# [Task to carry out]
Return the data below exactly, but only from the line containing "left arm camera" through the line containing "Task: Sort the", with both of those lines included.

Records contained in a dataset:
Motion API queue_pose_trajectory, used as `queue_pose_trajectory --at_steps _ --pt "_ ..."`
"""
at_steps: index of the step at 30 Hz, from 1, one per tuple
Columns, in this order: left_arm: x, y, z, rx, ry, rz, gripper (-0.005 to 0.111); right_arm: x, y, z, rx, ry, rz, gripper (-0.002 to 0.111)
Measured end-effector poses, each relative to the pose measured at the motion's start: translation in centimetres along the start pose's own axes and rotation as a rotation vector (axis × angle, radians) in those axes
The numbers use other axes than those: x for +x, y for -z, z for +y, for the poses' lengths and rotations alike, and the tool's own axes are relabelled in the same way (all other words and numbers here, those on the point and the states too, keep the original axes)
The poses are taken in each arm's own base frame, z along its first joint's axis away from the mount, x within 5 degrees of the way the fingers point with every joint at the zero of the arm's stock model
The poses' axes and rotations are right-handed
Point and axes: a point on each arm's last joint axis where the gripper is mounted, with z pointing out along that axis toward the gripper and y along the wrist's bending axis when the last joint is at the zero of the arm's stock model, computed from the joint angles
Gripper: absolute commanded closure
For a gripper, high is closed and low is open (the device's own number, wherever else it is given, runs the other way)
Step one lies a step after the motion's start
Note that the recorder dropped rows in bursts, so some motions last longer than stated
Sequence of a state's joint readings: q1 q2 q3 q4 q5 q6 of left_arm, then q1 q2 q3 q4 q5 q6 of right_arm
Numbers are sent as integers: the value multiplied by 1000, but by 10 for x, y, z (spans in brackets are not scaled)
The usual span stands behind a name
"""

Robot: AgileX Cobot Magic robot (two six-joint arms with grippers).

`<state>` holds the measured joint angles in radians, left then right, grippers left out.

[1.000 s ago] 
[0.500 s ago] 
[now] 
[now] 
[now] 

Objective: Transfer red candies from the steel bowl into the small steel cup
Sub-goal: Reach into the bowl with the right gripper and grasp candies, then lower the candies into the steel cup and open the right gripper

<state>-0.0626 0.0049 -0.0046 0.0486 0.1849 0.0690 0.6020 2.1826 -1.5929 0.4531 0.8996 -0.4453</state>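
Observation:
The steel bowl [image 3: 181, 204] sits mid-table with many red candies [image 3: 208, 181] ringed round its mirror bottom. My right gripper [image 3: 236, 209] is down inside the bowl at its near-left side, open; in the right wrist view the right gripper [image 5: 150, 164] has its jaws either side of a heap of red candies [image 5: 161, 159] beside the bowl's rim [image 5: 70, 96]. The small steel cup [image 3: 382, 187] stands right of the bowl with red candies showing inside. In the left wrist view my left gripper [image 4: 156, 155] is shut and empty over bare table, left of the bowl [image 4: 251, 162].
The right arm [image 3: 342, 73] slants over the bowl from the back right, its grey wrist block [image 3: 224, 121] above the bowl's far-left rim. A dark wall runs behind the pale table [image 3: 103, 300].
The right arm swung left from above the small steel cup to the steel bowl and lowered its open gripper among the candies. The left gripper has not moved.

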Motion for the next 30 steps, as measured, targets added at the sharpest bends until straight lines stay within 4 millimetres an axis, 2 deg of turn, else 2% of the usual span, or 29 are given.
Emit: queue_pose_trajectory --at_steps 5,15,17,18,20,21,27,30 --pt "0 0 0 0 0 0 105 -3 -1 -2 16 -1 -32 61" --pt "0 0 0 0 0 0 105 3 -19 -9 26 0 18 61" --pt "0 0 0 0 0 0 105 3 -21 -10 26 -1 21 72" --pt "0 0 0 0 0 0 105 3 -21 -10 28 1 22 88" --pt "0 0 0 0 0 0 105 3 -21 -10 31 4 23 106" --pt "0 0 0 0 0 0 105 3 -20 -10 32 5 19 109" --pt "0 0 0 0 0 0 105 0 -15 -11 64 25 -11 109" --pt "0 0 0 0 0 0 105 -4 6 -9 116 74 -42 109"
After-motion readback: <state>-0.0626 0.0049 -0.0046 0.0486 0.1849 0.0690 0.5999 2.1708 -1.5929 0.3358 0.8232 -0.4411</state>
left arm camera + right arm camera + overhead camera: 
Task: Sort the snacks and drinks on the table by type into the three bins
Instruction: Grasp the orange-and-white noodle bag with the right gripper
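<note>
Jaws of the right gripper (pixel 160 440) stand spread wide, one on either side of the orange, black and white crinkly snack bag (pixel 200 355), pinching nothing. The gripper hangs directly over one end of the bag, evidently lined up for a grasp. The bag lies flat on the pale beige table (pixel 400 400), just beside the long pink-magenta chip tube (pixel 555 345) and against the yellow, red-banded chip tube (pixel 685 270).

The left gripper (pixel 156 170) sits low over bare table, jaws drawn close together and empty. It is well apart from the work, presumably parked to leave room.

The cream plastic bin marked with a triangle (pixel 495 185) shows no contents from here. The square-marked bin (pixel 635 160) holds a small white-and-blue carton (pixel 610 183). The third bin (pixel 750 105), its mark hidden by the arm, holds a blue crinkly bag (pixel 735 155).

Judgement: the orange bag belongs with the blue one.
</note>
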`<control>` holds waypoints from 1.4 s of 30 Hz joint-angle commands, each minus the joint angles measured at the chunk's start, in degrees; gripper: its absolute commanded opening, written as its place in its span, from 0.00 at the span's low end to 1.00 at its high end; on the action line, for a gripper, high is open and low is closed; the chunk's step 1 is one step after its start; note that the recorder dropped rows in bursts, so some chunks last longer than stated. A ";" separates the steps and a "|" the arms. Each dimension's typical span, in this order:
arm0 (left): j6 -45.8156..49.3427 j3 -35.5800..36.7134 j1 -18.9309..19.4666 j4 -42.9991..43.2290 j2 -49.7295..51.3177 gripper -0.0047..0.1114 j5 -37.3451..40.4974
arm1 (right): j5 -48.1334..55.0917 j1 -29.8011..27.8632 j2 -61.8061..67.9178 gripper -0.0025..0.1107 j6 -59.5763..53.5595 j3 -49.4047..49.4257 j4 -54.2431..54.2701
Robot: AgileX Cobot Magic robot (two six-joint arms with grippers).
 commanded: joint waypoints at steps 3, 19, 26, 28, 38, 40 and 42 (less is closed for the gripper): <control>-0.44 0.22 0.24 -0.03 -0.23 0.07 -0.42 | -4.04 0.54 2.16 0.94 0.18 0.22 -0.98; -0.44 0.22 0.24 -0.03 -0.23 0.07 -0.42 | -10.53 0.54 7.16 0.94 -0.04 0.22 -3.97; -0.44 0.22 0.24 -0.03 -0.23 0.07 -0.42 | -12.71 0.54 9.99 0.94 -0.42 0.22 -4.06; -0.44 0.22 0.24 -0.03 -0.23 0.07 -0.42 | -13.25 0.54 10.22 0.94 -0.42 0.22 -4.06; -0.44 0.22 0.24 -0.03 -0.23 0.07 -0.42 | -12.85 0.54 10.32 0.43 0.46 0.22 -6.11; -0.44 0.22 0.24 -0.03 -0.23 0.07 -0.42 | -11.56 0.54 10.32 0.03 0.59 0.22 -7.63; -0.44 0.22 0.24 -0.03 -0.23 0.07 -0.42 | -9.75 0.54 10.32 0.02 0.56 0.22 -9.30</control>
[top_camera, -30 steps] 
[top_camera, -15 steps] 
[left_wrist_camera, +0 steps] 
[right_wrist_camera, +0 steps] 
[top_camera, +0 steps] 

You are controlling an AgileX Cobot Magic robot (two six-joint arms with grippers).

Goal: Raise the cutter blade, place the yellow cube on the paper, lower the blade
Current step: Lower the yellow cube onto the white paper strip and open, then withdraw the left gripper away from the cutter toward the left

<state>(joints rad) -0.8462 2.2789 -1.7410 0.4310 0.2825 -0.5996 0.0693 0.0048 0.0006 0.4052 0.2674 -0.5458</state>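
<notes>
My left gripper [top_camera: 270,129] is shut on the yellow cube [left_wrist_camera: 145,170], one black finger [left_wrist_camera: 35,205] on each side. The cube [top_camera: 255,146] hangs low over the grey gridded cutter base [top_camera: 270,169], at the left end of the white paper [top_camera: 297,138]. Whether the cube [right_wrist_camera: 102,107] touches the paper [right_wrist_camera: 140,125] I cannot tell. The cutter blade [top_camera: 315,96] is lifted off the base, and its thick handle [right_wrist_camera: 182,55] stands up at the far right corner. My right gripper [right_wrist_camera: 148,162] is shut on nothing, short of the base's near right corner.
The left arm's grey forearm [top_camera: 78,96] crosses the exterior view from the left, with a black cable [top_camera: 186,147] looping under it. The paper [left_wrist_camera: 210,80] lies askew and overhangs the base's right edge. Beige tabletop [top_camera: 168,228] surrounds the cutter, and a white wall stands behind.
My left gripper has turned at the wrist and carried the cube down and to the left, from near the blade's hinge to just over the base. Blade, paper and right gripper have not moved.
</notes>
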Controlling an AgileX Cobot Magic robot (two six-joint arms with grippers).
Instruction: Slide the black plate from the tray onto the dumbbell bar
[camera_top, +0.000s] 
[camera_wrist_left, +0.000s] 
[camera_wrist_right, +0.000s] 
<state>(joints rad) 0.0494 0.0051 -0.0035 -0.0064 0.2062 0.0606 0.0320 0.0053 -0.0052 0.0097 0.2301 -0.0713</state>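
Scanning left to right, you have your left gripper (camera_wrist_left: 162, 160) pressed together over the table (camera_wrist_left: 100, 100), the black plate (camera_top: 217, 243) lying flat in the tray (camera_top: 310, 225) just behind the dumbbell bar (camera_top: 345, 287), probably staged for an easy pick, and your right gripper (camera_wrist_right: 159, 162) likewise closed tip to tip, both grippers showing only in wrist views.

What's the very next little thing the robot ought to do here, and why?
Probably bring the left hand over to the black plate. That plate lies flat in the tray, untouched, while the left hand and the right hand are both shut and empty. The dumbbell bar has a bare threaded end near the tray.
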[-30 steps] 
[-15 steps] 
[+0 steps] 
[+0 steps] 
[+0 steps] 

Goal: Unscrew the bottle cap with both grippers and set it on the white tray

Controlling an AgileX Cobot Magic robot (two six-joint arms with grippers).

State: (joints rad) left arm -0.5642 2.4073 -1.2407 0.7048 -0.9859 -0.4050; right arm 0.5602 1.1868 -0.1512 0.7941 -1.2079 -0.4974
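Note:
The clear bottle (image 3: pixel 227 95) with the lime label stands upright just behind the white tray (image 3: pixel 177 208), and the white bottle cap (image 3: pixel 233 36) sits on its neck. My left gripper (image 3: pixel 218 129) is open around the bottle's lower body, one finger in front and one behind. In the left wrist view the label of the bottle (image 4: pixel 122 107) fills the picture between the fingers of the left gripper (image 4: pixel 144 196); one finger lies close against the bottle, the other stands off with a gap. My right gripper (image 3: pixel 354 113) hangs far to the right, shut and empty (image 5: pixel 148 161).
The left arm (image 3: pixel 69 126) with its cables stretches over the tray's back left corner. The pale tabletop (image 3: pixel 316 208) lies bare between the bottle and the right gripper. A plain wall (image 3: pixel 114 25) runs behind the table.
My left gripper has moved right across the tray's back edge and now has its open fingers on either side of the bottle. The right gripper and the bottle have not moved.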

# [Written answer]
left arm camera + right arm camera + overhead camera: 
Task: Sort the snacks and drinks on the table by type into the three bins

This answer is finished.